YOUR GOAL: Below are some entries. Output each one exactly as it appears.

Items listed in a dataset
....................

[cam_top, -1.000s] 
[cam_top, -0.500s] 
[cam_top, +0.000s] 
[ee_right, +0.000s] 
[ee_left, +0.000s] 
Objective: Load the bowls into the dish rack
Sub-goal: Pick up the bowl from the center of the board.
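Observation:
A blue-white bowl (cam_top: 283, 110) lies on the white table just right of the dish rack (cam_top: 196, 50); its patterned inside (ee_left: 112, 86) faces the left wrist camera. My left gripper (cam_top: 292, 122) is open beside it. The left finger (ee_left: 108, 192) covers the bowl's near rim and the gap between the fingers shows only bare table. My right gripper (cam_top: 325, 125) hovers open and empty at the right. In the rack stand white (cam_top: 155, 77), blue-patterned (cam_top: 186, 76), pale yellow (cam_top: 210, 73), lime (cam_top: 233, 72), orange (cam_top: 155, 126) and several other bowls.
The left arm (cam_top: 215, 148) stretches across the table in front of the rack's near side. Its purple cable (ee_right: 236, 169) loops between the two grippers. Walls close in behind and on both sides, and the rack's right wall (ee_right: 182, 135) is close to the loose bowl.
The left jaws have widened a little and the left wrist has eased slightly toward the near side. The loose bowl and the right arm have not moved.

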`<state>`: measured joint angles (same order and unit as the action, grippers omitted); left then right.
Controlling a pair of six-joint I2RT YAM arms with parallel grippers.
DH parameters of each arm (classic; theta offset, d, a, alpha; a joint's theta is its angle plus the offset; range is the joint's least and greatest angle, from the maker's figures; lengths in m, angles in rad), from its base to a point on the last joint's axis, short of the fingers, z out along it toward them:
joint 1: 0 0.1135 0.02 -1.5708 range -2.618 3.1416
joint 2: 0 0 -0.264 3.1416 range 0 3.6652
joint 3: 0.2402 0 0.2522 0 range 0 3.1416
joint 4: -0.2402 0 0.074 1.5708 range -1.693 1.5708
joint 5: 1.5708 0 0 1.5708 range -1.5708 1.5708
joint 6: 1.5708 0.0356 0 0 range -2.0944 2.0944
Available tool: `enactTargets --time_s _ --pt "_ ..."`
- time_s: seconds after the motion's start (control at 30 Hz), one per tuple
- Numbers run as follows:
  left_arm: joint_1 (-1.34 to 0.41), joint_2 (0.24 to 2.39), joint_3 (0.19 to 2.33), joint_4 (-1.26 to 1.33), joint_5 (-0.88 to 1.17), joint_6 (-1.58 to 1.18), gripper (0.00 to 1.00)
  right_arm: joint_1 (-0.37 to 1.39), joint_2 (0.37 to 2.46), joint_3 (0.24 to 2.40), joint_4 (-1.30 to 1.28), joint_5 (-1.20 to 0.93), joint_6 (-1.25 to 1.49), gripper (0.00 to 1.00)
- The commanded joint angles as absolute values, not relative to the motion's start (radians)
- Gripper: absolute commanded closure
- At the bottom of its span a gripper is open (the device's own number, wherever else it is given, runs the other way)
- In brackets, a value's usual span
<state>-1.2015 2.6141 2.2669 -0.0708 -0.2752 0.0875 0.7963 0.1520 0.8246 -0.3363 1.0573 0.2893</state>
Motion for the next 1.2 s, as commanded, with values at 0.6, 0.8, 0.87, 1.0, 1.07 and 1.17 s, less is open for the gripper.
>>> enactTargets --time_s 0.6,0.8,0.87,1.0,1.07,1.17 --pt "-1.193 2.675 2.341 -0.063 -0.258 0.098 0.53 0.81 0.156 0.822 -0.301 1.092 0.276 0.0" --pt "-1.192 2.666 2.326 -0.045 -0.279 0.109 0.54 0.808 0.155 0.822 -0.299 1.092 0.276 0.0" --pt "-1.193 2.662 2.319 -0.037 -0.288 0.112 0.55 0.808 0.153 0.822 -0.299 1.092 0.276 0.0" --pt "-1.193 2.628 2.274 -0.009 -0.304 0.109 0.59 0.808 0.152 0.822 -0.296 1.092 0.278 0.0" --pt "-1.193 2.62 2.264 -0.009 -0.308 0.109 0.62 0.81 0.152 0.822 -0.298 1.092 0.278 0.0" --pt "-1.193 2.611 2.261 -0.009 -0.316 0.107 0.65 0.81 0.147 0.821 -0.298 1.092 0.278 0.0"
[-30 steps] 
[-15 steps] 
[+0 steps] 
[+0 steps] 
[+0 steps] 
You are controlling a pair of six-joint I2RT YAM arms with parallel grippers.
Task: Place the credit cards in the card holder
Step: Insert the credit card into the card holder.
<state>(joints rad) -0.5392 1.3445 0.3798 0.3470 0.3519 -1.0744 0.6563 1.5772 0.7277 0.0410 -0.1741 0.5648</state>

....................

EXERCISE ANSWER:
[cam_top, -1.000s] 
[cam_top, -0.500s] 
[cam_top, +0.000s] 
[ee_right, +0.000s] 
[ee_left, +0.000s] 
Objective: Load the bowls into the dish rack
Sub-goal: Pick up the bowl from the center of the board.
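Observation:
A blue-white bowl (cam_top: 283, 110) lies on the white table just right of the dish rack (cam_top: 196, 50); its patterned inside (ee_left: 112, 86) faces the left wrist camera. My left gripper (cam_top: 292, 122) is open beside it. The left finger (ee_left: 108, 192) covers the bowl's near rim and the gap between the fingers shows only bare table. My right gripper (cam_top: 325, 125) hovers open and empty at the right. In the rack stand white (cam_top: 155, 77), blue-patterned (cam_top: 186, 76), pale yellow (cam_top: 210, 73), lime (cam_top: 233, 72), orange (cam_top: 155, 126) and several other bowls.
The left arm (cam_top: 215, 148) stretches across the table in front of the rack's near side. Its purple cable (ee_right: 236, 169) loops between the two grippers. Walls close in behind and on both sides, and the rack's right wall (ee_right: 182, 135) is close to the loose bowl.
The left jaws have widened a little and the left wrist has eased slightly toward the near side. The loose bowl and the right arm have not moved.
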
`<state>`: measured joint angles (same order and unit as the action, grippers omitted); left then right.
Controlling a pair of six-joint I2RT YAM arms with parallel grippers.
DH parameters of each arm (classic; theta offset, d, a, alpha; a joint's theta is its angle plus the offset; range is the joint's least and greatest angle, from the maker's figures; lengths in m, angles in rad), from its base to a point on the last joint's axis, short of the fingers, z out along it toward them:
joint 1: 0 0.1135 0.02 -1.5708 range -2.618 3.1416
joint 2: 0 0 -0.264 3.1416 range 0 3.6652
joint 3: 0.2402 0 0.2522 0 range 0 3.1416
joint 4: -0.2402 0 0.074 1.5708 range -1.693 1.5708
joint 5: 1.5708 0 0 1.5708 range -1.5708 1.5708
joint 6: 1.5708 0.0356 0 0 range -2.0944 2.0944
Available tool: `enactTargets --time_s _ --pt "_ ..."`
- time_s: seconds after the motion's start (control at 30 Hz), one per tuple
- Numbers run as follows:
  left_arm: joint_1 (-1.34 to 0.41), joint_2 (0.24 to 2.39), joint_3 (0.19 to 2.33), joint_4 (-1.26 to 1.33), joint_5 (-0.88 to 1.17), joint_6 (-1.58 to 1.18), gripper (0.00 to 1.00)
  right_arm: joint_1 (-0.37 to 1.39), joint_2 (0.37 to 2.46), joint_3 (0.24 to 2.40), joint_4 (-1.30 to 1.28), joint_5 (-1.20 to 0.93), joint_6 (-1.25 to 1.49), gripper (0.00 to 1.00)
- The commanded joint angles as absolute values, not relative to the motion's start (radians)
- Gripper: absolute commanded closure
- At the bottom of its span a gripper is open (the device's own number, wherever else it is given, runs the other way)
- In brackets, a value's usual span
<state>-1.2015 2.6141 2.2669 -0.0708 -0.2752 0.0875 0.7963 0.1520 0.8246 -0.3363 1.0573 0.2893</state>
Motion for the next 1.2 s, as commanded, with values at 0.6, 0.8, 0.87, 1.0, 1.07 and 1.17 s, less is open for the gripper.
>>> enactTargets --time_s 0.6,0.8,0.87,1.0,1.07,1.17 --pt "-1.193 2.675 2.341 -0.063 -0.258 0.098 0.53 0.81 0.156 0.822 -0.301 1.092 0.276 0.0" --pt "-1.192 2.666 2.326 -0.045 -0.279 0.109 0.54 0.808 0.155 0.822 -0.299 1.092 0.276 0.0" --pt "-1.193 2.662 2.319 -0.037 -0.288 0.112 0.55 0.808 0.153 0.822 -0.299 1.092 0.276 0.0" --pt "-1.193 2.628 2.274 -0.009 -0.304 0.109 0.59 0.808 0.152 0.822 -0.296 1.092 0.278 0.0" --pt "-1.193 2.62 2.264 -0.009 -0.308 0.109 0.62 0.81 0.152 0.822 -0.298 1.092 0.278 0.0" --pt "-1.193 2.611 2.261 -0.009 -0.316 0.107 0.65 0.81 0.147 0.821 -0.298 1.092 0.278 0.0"
[-30 steps] 
[-15 steps] 
[+0 steps] 
[+0 steps] 
[+0 steps] 
You are controlling a pair of six-joint I2RT YAM arms with parallel grippers.
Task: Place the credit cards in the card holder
Step: Insert the credit card into the card holder.
<state>(joints rad) -0.5392 1.3445 0.3798 0.3470 0.3519 -1.0744 0.6563 1.5772 0.7277 0.0410 -0.1741 0.5648</state>

What came before is the finished answer.